Side one got cleaned perfectly…easily. The board
went in and isolated the birds to the left half of the pen and all the cleaning
was done. But as the guys moved the Ostrich to the other half of the pen, I
noticed the gate latch had not shut completely and the ostriches were being
moved to the side where the gate was. I was almost a hundred yards away in the
horse corrals. I saw the latch and looked at the ostrich. He looked at me,
looked at the latch, looked at me and grinned. Beaks are not known to move into
a grin… or a grimace for that matter, but I swear he did. He grinned… and ran
for the gate. So did I. I vaulted out of the corral and sprinted toward the
gate… It was gonna be close. Very close. I hit the gate just as he hit the
gate.
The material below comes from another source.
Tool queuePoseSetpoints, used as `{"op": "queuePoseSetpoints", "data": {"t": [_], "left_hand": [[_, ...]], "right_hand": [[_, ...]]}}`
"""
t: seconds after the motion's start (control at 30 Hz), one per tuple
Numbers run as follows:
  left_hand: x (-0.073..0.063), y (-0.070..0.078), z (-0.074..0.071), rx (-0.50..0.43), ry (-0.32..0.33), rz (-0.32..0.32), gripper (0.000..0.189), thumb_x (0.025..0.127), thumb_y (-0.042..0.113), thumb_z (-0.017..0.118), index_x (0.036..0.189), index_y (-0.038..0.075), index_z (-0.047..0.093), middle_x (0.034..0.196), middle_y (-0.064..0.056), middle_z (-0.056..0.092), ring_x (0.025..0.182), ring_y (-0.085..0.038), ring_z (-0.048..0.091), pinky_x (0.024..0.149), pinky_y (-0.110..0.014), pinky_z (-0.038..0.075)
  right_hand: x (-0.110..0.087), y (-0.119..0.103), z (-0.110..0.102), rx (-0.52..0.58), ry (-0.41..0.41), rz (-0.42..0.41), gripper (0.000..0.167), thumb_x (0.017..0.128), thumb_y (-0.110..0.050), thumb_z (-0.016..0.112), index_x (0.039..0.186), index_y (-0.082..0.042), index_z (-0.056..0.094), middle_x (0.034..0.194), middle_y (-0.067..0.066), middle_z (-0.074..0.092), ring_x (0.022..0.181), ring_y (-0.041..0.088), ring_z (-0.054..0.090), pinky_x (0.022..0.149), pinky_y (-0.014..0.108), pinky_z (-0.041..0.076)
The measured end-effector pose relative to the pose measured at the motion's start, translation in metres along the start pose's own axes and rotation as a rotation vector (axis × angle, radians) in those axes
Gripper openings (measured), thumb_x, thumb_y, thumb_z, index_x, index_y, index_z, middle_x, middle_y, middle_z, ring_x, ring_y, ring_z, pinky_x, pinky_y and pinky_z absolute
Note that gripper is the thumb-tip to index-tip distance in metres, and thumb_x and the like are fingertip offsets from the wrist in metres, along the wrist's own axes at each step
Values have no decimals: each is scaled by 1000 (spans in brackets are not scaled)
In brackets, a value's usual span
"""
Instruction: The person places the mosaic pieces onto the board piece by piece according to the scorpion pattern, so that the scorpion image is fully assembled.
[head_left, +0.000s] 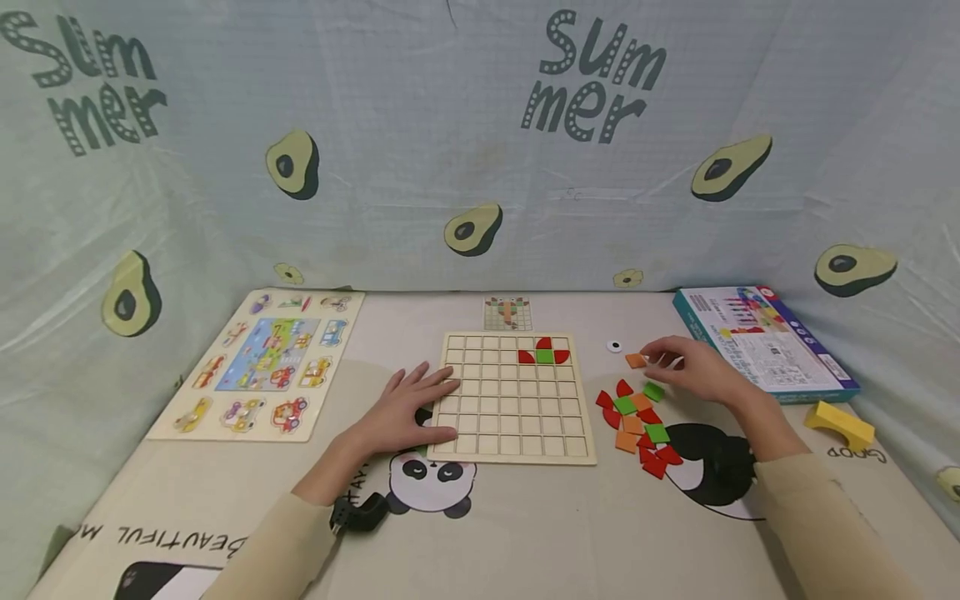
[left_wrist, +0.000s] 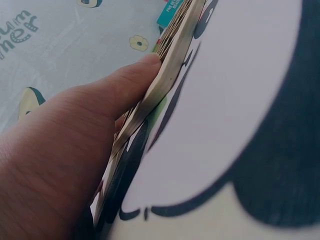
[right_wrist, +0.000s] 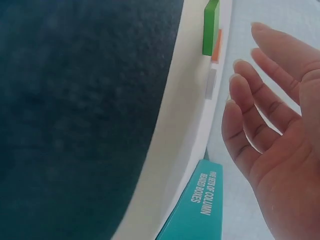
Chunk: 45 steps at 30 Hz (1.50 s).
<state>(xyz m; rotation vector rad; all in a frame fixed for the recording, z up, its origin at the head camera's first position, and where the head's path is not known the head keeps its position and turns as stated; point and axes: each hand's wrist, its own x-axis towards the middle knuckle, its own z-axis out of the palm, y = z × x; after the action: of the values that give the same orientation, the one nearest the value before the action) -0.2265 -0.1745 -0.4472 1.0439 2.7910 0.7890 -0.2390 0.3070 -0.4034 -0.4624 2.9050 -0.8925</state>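
Wooden grid board [head_left: 510, 404] with red-and-green tiles [head_left: 544, 357]

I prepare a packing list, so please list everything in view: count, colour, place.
board: 1, pale, centre
pieces: 3 red, 1 green, on board
loose pieces: over ten, red, orange, green, right of board
eye: 1, black-and-white, right of board
card: 1, multicoloured, behind board
puzzle: 1, multicoloured, left
box: 1, teal, far right
block: 1, yellow, near box
tabletop: 1, pale, beneath
curtain: 1, pale, around
wrist device: 1, black, left
sleeves: 2, beige, forearms
left hand: 1, on board
right hand: 1, by loose pieces
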Motion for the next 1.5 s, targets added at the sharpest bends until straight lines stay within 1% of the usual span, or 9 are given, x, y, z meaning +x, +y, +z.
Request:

I weight over 200# and I have no idea how much a fully grown Ostrich
weighs, but at out relative speeds we both packed a bit of a punch. Momentum is
Mass x Velocity… he had more. We hit the gate together… I bounced and rolled
and thudded to a stop some 8 feet away and watched as the Ostrich hauled high
speed butt down the road and out of sight. It was at this point I realized the
crew was watching me to see if I was still alive and relatively unhurt enough
to sign their time slips. Once I regained both my feet and my composure we all
had a good but short lived laugh. And then we realized the road the Ostrich ran
down was headed off toward the Lion cages…
Just Friggin’ Awesome.
Now, not only am I the guy who let out the Ostrich…
I also fed them to the Lions.
This is not going to look good on the resume.
After my head cleared from the tumble and the
laughter, I had a thought which became a plan. Not a good one, mind you, but a
plan. We had planned to tear down the wooden corrals and rebuild with fencing
made out of 8’ hollow tubes with the ends pinched so that they can be bolted
together. In my crazy, big-bird addled brain I’m thinking: “If we can head the Ostrich
off at the pass before he gets to the lion cages, maybe we can herd him back
toward the pen and the other Ostrich, perhaps getting him back into his newly
cleaned pen.” Clearly optimistic, but it was what I had. So, I hastily
communicated, using English, Spanglish, Mexican and the universal sign language
of pointing, my plan of cutting off the Ostrich, surrounding him and herding
him back down the road. After several rounds of blank stares, a Vegas sign full
of light bulbs went off and everyone got it, except the Ostrich, of course.